┌─ Given data

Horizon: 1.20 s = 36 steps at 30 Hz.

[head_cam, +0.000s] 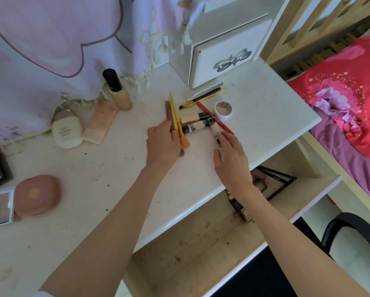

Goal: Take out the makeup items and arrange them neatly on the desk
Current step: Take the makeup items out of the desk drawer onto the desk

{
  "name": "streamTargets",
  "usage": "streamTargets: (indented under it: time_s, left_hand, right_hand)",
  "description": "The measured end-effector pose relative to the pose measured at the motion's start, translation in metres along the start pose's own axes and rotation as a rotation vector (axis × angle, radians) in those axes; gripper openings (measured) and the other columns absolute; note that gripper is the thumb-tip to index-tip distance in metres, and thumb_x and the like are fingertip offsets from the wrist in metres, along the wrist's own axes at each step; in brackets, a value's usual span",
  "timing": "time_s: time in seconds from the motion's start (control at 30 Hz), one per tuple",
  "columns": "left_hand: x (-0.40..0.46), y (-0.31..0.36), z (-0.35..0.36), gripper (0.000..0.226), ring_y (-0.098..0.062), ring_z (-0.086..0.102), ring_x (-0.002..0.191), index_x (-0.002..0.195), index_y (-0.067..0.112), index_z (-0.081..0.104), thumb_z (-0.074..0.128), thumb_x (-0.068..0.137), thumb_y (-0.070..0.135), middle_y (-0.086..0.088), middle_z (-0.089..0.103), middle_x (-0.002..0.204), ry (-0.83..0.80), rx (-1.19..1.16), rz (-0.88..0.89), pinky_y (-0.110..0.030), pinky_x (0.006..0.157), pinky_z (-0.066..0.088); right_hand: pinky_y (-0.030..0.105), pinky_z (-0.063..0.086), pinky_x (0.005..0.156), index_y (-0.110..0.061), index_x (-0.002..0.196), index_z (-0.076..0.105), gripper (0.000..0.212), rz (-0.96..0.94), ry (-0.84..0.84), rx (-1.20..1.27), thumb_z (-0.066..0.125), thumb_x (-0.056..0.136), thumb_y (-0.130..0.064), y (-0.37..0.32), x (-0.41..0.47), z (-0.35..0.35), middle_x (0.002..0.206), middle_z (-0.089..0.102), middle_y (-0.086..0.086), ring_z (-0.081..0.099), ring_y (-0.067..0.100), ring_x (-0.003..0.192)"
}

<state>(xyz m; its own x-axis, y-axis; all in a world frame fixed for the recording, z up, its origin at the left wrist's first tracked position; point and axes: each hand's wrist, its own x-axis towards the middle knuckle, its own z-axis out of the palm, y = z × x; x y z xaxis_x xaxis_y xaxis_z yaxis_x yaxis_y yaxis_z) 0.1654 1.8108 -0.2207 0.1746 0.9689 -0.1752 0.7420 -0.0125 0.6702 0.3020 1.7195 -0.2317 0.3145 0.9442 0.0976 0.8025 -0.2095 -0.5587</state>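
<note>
Centre frame, the left hand (pixel 162 144) is gripping the brushes (pixel 176 122), their long axis running up-frame and slightly left. The right hand (pixel 231 161), fingers relaxed and holding nothing, is touching the nearest tube (pixel 215 128), which is lying diagonally just right of the brushes.

white drawer box (pixel 220 58) with bow handle | pink curtain (pixel 51 39) left of it | red floral bedding (pixel 351 103) right | black chair (pixel 355 234) below-right
</note>
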Motion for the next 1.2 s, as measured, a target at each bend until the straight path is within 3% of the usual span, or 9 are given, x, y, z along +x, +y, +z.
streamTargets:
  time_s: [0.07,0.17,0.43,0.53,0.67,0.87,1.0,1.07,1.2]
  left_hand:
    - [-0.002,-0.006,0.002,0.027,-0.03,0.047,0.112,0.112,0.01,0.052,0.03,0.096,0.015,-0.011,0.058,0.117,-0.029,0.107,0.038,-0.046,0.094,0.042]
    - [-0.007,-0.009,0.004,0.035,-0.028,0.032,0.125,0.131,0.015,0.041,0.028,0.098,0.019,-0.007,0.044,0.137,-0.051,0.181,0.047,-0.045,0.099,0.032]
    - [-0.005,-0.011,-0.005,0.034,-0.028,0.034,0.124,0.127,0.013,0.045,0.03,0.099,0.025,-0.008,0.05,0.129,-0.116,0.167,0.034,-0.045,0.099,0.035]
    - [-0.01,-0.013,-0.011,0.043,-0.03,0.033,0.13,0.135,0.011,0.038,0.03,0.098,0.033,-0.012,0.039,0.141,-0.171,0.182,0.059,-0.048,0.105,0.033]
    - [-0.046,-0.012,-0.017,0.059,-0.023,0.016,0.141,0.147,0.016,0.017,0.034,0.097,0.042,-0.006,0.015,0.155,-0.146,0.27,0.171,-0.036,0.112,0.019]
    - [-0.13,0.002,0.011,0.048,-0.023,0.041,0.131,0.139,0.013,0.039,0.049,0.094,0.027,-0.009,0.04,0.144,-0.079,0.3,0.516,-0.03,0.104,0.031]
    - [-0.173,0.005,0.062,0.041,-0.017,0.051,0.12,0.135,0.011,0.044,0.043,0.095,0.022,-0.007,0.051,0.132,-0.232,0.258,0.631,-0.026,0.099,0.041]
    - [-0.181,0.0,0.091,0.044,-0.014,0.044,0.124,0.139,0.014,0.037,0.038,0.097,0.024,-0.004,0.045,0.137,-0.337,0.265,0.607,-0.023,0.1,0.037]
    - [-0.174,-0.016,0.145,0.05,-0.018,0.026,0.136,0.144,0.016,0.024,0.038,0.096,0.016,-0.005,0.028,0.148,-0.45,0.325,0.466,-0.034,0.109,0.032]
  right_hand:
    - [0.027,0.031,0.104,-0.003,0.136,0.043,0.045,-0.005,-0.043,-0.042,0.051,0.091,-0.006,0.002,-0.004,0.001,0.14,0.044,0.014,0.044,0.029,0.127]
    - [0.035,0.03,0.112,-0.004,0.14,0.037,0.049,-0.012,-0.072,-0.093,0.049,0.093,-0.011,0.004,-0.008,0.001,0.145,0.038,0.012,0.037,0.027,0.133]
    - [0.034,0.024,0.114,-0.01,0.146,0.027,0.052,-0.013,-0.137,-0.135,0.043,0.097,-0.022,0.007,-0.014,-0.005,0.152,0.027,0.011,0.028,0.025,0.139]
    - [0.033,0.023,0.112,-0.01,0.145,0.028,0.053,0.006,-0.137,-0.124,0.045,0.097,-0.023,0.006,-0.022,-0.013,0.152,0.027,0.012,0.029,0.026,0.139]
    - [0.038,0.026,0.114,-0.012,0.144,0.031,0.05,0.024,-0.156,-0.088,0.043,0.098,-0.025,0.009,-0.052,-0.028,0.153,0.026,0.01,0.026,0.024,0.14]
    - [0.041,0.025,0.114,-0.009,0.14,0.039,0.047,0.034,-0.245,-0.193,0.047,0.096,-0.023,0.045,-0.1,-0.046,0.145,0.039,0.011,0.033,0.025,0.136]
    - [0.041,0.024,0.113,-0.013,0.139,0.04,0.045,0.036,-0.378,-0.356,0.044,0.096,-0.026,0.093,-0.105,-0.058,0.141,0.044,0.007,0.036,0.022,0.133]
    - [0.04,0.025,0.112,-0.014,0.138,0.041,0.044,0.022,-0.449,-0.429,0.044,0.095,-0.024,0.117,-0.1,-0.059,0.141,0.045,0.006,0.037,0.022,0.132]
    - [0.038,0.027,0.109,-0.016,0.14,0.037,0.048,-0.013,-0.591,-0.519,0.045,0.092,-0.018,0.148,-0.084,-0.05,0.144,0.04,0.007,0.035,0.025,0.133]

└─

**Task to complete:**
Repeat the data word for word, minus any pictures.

**Output for this exercise:**
Horizon: 1.20 s = 36 steps at 30 Hz.

[head_cam, +0.000s] 

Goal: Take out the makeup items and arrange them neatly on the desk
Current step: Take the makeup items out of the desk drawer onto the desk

{
  "name": "streamTargets",
  "usage": "streamTargets: (indented under it: time_s, left_hand, right_hand)",
  "description": "The measured end-effector pose relative to the pose measured at the motion's start, translation in metres along the start pose's own axes and rotation as a rotation vector (axis × angle, radians) in those axes; gripper openings (measured) and the other columns absolute; note that gripper is the thumb-tip to index-tip distance in metres, and thumb_x and the like are fingertip offsets from the wrist in metres, along the wrist's own axes at each step; in brackets, a value's usual span",
  "timing": "time_s: time in seconds from the motion's start (control at 30 Hz), one per tuple",
  "columns": "left_hand: x (-0.40..0.46), y (-0.31..0.36), z (-0.35..0.36), gripper (0.000..0.226), ring_y (-0.098..0.062), ring_z (-0.086..0.102), ring_x (-0.002..0.191), index_x (-0.002..0.195), index_y (-0.067..0.112), index_z (-0.081..0.104), thumb_z (-0.074..0.128), thumb_x (-0.068..0.137), thumb_y (-0.070..0.135), middle_y (-0.086..0.088), middle_z (-0.089..0.103), middle_x (-0.002..0.204), ry (-0.83..0.80), rx (-1.19..1.16), rz (-0.88..0.89), pinky_y (-0.110..0.030), pinky_x (0.006..0.157), pinky_z (-0.066..0.088); right_hand: pinky_y (-0.030..0.105), pinky_z (-0.063..0.086), pinky_x (0.005..0.156), index_y (-0.110..0.061), index_x (-0.002..0.196), index_z (-0.076..0.105), gripper (0.000..0.212), rz (-0.96..0.94), ry (-0.84..0.84), rx (-1.20..1.27), thumb_z (-0.066..0.125), thumb_x (-0.056..0.136), thumb_y (-0.130..0.064), y (-0.37..0.32), x (-0.41..0.47), z (-0.35..0.35), middle_x (0.002..0.206), middle_z (-0.089..0.102), middle_y (-0.086..0.086), ring_z (-0.081..0.099), ring_y (-0.067..0.100), ring_x (-0.003..0.192)"
}

<state>(xyz m; its own x-axis, y-axis; all in a world frame fixed for the recording, z up, its origin at the left wrist's first tracked position; point and axes: each hand's wrist, its own x-axis towards the middle knuckle, its own z-axis out of the palm, y = z × x; x y z xaxis_x xaxis_y xaxis_z yaxis_x yaxis_y yaxis_z) 0.1654 1.8108 -0.2207 0.1746 0.9689 -0.1752 0.7420 -0.0125 0.6702 0.3020 1.7195 -0.2317 0.3145 0.9442 0.0976 0.8025 -0.2095 -0.5587</state>
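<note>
Centre frame, the left hand (pixel 162 144) is gripping the brushes (pixel 176 122), their long axis running up-frame and slightly left. The right hand (pixel 231 161), fingers relaxed and holding nothing, is touching the nearest tube (pixel 215 128), which is lying diagonally just right of the brushes.

white drawer box (pixel 220 58) with bow handle | pink curtain (pixel 51 39) left of it | red floral bedding (pixel 351 103) right | black chair (pixel 355 234) below-right
</note>
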Motion for the next 1.2 s, as measured, a target at each bend until the straight path is within 3% of the usual span, or 9 are given, x, y, z along +x, +y, +z.
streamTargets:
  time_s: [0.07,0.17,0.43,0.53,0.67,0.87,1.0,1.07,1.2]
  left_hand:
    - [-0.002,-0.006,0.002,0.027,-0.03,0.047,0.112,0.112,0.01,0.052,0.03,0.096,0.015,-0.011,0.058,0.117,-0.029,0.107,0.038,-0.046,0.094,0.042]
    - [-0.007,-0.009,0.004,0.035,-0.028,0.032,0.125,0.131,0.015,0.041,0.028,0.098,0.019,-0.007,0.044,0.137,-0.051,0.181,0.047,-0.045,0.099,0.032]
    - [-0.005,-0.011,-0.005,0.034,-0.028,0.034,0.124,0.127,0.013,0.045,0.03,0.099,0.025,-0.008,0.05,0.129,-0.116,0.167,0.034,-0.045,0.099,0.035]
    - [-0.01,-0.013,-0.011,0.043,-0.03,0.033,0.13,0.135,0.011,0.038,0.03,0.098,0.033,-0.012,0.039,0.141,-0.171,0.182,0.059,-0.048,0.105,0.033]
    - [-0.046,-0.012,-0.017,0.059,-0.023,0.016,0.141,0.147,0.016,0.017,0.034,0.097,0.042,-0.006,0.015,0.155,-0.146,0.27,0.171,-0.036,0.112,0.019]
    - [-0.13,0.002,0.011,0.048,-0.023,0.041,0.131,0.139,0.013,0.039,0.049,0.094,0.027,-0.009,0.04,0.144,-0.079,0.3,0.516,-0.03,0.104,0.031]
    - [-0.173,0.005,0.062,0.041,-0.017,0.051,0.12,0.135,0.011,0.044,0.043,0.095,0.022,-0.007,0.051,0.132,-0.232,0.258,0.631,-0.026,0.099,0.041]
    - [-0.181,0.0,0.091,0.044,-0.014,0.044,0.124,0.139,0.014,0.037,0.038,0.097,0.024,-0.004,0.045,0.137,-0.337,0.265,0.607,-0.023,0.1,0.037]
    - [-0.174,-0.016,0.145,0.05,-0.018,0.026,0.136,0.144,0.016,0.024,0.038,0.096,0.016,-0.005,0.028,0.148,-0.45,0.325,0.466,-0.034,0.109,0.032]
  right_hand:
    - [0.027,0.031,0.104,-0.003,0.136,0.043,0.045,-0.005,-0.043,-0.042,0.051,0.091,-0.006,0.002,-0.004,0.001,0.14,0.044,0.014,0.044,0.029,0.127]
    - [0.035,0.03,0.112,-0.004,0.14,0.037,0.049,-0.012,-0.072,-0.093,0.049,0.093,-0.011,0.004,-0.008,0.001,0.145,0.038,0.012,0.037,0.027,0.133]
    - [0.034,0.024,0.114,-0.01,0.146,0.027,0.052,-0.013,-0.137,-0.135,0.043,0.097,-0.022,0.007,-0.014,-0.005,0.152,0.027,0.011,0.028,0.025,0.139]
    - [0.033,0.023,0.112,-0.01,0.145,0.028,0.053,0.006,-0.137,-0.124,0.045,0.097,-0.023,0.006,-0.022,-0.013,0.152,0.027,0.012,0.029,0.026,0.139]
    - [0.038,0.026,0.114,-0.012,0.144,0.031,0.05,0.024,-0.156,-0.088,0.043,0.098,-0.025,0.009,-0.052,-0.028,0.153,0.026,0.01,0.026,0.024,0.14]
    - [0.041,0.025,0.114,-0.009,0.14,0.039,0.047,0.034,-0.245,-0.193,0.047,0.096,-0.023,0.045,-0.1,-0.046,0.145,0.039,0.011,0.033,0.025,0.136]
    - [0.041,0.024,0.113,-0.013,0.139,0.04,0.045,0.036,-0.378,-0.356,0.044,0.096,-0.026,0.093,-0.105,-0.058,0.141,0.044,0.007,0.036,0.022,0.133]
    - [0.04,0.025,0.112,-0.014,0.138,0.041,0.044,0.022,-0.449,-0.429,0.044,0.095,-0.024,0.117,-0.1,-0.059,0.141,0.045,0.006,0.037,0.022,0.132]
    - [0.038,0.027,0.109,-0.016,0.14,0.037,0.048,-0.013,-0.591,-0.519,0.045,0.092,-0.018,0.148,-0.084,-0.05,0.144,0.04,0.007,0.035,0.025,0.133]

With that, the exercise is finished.